Lines 43-56 define the types used in the simulation, and the constants that control the simulation's evolution. The main body of the program follows. As usual, it begins by initializing the POOMA library, and creating an output handler of type Inform (lines 62-63). Line 69 then creates a layout object describing the domain of the problem.

The Particles object itself comes into being on line 72, although the actual particles aren't created until line 79. Recall that by default, globalCreate() renumbers the particles by calling the Particles::renumber() method. Lines 80-93 then randomize the balls' initial positions and velocities.

Lines 103-110 are the most novel part of this simulation, as they create reflecting boundary conditions for the simulation and add them to the Particles object. Lines 103-108 defines where particles bounce; again, this is done in a dimension-independent fashion in order to make code evolution as easy as possible. Line 104 turns lower and upper into a reversing boundary condition, which line 105 then adds to balls.
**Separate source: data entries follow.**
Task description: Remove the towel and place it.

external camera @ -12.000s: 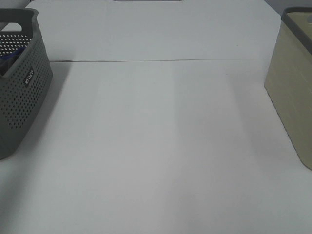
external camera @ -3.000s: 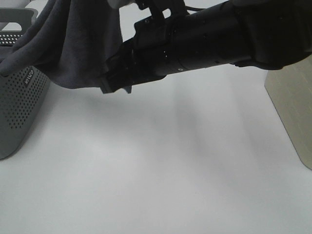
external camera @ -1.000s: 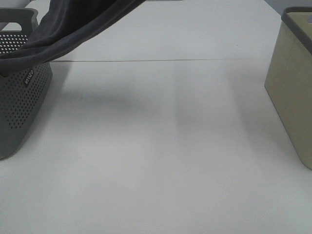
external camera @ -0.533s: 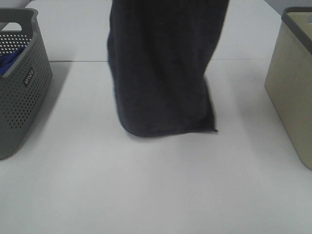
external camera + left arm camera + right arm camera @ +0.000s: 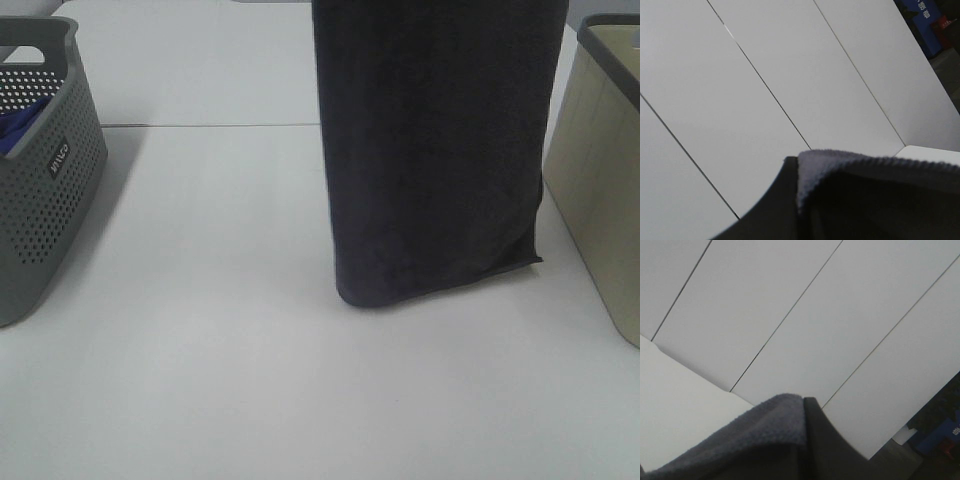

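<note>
towel (image 5: pixel 435 150) is hanging long-axis vertical, straight below the fingers | left gripper (image 5: pixel 799 172) and right gripper (image 5: pixel 804 407) are both clenching its top edge | hem seemingly grazing table (image 5: pixel 200 350), nearer beige basket (image 5: pixel 600 180)

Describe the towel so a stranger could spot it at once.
Start at the white table, with a grey perforated basket at its left edge and a beige bin at its right. Between them, nearer the bin, hangs the towel: a tall plush charcoal sheet dropping from above the view, the only thing hanging.
</note>
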`<action>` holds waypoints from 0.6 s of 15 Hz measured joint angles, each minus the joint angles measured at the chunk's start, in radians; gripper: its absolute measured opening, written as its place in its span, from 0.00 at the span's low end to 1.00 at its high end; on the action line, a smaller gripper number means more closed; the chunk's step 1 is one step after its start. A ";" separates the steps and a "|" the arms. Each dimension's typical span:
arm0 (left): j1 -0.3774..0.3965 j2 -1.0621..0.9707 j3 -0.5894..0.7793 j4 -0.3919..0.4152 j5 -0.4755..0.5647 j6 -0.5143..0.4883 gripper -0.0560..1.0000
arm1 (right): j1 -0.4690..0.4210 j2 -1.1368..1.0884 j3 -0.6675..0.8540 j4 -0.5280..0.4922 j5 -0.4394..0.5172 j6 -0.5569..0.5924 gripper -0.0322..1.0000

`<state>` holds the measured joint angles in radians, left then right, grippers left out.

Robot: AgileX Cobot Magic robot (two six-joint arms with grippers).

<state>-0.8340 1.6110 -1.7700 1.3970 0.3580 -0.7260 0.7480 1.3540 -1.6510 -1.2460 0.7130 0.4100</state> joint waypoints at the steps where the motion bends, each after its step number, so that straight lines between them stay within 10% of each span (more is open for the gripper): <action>1: 0.002 0.001 -0.002 0.025 -0.005 -0.001 0.05 | 0.000 0.000 0.000 -0.028 -0.001 0.034 0.05; 9: 0.248 0.029 -0.003 0.039 -0.244 -0.294 0.05 | -0.008 0.087 -0.001 -0.175 -0.103 0.235 0.05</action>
<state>-0.5860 1.6400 -1.7730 1.4360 0.1140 -1.0200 0.7400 1.4410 -1.6520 -1.4210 0.6100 0.6450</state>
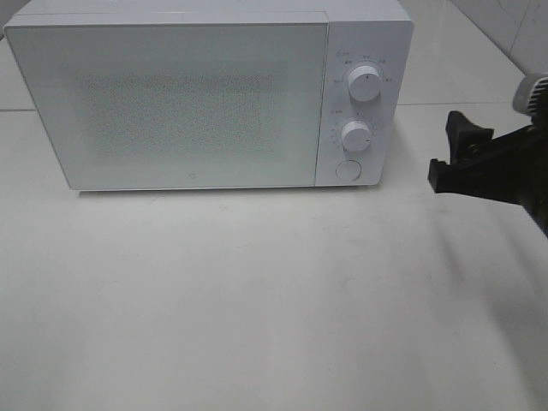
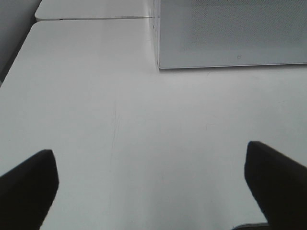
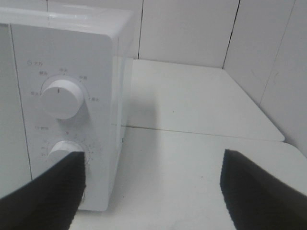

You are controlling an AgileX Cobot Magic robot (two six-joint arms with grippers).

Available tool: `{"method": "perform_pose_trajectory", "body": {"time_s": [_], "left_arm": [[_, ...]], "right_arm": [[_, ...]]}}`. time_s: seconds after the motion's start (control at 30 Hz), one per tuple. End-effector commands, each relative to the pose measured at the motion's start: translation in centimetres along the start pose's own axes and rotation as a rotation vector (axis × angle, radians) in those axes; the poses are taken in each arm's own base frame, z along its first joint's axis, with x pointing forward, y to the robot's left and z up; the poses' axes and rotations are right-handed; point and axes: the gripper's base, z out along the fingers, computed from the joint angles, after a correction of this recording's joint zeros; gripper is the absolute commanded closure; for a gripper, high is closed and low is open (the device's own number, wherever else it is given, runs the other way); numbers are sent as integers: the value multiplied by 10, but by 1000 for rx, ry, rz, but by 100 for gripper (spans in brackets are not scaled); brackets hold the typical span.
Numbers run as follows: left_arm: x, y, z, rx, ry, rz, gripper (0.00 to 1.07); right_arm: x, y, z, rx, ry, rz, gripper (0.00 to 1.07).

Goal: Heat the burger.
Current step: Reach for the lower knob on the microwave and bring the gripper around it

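The burger is out of view in all three views. The white microwave (image 1: 197, 103) stands at the back of the table with its door (image 1: 171, 107) closed. My right gripper (image 1: 449, 150) hovers open to the right of the control panel, nothing between its fingers. In the right wrist view the right gripper (image 3: 153, 187) faces the panel's side, with the upper knob (image 3: 61, 97) and lower knob (image 3: 62, 149) beside one dark finger (image 3: 48, 191). My left gripper (image 2: 151, 182) is open and empty over bare table, some way in front of the microwave's lower left corner (image 2: 160, 64).
The panel carries an upper knob (image 1: 365, 84), a lower knob (image 1: 354, 135) and a round button (image 1: 348, 169). The white tabletop (image 1: 257, 291) spreads in front of the microwave. A tiled wall (image 3: 192, 28) rises behind and to the right.
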Motion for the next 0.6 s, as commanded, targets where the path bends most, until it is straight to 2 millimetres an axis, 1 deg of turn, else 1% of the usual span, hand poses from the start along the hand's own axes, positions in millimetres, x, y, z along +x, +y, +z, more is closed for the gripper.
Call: {"method": "perform_pose_trajectory", "body": {"time_s": [0.03,0.13,0.2,0.23,0.3,0.33,0.4,0.5,0.53,0.57,0.6], "left_arm": [[1,-1,-3,-2,-34,-8,9],[1,-1,-3,-2,-34,-8,9],[1,-1,-3,-2,-34,-8,9],[1,-1,-3,-2,-34,-8,9],[1,-1,-3,-2,-34,-8,9],[1,-1,-3,-2,-34,-8,9],[1,-1,-3,-2,-34,-8,9],[1,-1,-3,-2,-34,-8,9],[1,-1,-3,-2,-34,-8,9],[1,-1,-3,-2,-34,-8,9],[1,-1,-3,-2,-34,-8,9]], "right_arm": [[-8,8,5,72,-92,4,30],[-7,12,8,69,-87,10,30],[1,23,18,61,-61,56,30],[1,23,18,61,-61,56,30],[7,32,27,60,-46,87,30],[7,32,27,60,-46,87,30],[12,44,31,52,-46,79,30],[13,48,32,48,-48,76,30],[15,57,35,35,-52,70,31],[16,62,40,33,-50,76,31],[16,62,40,33,-50,76,31]]}}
The main simulation loop now consists of nothing more than advancing the balls in each time step, and calling sync() to enforce the boundary conditions.

Summary of Particles Interface

Particles are a fundamental construct in physical calculations. POOMA's Particles class, and the classes that support it, allow programmers to create and manage sets of particles both efficiently and flexibly. While doing this is a multi-step process, the payoff as programs are extended and updated is considerable. The list below summarizes the most important aspects of the Particles interface.

Particles and Fields

The previous sections have described how POOMA represents a set of particles and allows the user to perform typical operations in a particle simulation. The remainder of this document shows how POOMA Particles and Fields can be combined to create complete simulations of complex physical systems. The first section describes how POOMA interpolates values when gathering and scattering field and particle data. This is followed by a look at the in's and out's of data layout, and a medium-sized example that illustrates how these ideas all fit together. (Note: The current implementation of POOMA Particles allows interaction with the original version of the Field abstraction created for POOMA II. Particles have not yet been modified to work with the new experimental design for POOMA Fields that is implemented in the src/Field directory. Thus, all the discussion here of POOMA Fields refers to the original implementation.)

Particle/Field Interpolation

POOMA's Particles class is designed to be used in conjunction with the Field class. Interpolators are the glue that bind these two together, by specifying how to calculate field values at particle (or other) locations that lie in between the locations of Field elements. These interpolators can also be used to go in the opposite direction, acumulating contributions from particles at arbitrary locations into the elements of a Field.

Interpolators are used to gather values to specific positions in a field's spatial domain from nearby field elements, or to scatter values from such positions into the field. The interpolation stencil describes how values are translated between field element locations and arbitrary points in space. An example of using this kind of interpolation is particle-in-cell (PIC) simulations, in which charged particles move through a discretized domain. The particle interactions are determined by scattering the particle charge density into a field, solving for the self-consistent electric field, and gathering that field back to the particle positions to compute forces on the particles. The last code example in this document describes a simulation of this kind.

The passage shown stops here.